Return exactly the listing's lines, from its first line to the line holding "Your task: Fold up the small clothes", ends included.

Records shown below:

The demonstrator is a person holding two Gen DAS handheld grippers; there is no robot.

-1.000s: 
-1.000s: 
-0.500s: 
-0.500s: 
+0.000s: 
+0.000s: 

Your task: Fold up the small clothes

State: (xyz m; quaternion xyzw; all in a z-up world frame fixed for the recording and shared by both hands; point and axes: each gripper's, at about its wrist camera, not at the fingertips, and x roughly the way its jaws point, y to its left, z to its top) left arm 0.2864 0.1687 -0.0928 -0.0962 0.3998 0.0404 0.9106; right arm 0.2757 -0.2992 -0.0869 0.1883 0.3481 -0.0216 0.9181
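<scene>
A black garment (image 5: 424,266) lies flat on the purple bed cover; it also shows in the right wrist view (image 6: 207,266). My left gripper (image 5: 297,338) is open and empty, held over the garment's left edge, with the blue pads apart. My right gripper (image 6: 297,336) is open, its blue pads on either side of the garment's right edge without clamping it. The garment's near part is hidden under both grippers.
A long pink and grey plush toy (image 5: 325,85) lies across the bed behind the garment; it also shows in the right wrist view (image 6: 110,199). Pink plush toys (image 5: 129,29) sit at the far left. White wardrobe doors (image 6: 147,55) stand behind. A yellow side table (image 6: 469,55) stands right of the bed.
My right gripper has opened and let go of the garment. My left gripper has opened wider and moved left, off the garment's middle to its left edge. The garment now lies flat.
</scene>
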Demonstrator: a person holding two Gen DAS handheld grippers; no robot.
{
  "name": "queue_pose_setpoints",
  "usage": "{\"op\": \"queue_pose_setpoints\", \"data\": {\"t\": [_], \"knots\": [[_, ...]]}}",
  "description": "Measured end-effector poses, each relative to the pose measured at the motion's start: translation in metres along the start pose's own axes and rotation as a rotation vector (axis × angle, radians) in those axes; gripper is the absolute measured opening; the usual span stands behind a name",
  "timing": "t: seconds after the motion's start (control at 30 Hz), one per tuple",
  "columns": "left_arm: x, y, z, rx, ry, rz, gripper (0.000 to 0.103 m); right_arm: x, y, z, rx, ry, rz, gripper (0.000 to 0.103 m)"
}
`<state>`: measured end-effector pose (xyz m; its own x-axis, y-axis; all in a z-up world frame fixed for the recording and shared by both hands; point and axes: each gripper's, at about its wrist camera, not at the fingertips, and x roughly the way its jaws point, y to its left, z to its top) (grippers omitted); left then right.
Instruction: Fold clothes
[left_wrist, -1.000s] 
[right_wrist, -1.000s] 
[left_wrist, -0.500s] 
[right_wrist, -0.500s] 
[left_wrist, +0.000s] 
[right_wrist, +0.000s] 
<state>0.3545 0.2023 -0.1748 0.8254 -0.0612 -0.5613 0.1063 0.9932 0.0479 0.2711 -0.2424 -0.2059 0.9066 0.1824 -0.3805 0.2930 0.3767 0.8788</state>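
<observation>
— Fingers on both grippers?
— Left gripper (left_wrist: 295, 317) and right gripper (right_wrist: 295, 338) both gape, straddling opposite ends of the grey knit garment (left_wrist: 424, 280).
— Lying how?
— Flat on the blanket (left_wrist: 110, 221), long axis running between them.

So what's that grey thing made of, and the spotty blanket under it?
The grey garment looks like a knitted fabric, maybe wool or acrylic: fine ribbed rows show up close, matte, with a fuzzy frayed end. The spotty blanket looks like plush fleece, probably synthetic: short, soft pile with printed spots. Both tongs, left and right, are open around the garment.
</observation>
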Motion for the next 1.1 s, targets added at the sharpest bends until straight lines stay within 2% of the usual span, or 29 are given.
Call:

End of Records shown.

Output below —
The demonstrator is a person holding two Gen DAS handheld grippers; there is no robot.

-1.000s: 
-1.000s: 
-0.500s: 
-0.500s: 
+0.000s: 
+0.000s: 

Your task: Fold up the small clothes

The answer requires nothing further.